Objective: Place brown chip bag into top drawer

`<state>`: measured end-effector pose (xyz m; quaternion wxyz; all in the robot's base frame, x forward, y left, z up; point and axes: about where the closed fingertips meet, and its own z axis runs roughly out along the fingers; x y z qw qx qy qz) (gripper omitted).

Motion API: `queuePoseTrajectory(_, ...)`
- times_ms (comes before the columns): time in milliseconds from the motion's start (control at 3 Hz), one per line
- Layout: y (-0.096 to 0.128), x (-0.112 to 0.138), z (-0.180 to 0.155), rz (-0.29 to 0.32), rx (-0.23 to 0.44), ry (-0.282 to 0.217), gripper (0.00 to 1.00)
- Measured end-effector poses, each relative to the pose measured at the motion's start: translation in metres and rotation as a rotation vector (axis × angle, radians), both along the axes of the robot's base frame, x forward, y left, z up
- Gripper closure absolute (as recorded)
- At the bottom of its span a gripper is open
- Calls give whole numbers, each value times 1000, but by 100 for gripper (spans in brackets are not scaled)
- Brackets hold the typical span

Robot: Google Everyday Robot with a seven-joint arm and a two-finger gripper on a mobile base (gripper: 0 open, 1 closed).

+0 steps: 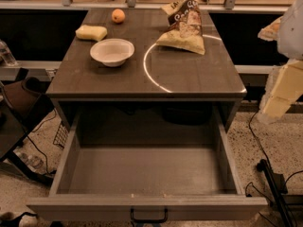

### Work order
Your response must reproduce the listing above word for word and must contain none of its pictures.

### Task response
Objective: Place brown chip bag into top drawer

`<state>`: measured end-effector pose (xyz m; quaternion wxyz; all in the robot's base frame, x forward, y left, z up; point and axes: about where the closed fingertips meet, and its own z axis runs roughly out along the fingers; x y z qw qx qy qz) (gripper omitted).

Motion API: `queuePoseTrajectory(_, ...)`
- times_ms (comes before the columns): time in milliseconds from the motion's start (control at 3 Hz), one per line
- Layout: y (-0.096 to 0.128), x (-0.112 to 0.138), z (-0.180 to 0.155), rz (-0.29 to 0.32), rx (-0.23 to 0.44), ry (-0.282 to 0.217), gripper (0.00 to 1.00)
- Measured end-effector poses, each relative to the pose measured at the motion's start: translation in metres and rotation as a rotation vector (axis × angle, radians), both along the axes of the robot's base frame, x forward, y left, z up
- Gripper closure absolute (as recorded)
- At the bottom of its span a gripper is open
- Calls give whole numbers, each value times 1000, but by 100 for gripper (spans in brackets are not scaled)
- Brackets hold the typical span

Robot: Google Everyday Robot with a seven-joint arm and a two-finger gripper on a mobile base (gripper: 0 open, 1 closed).

+0 steps: 

Work on this exercise has been completed.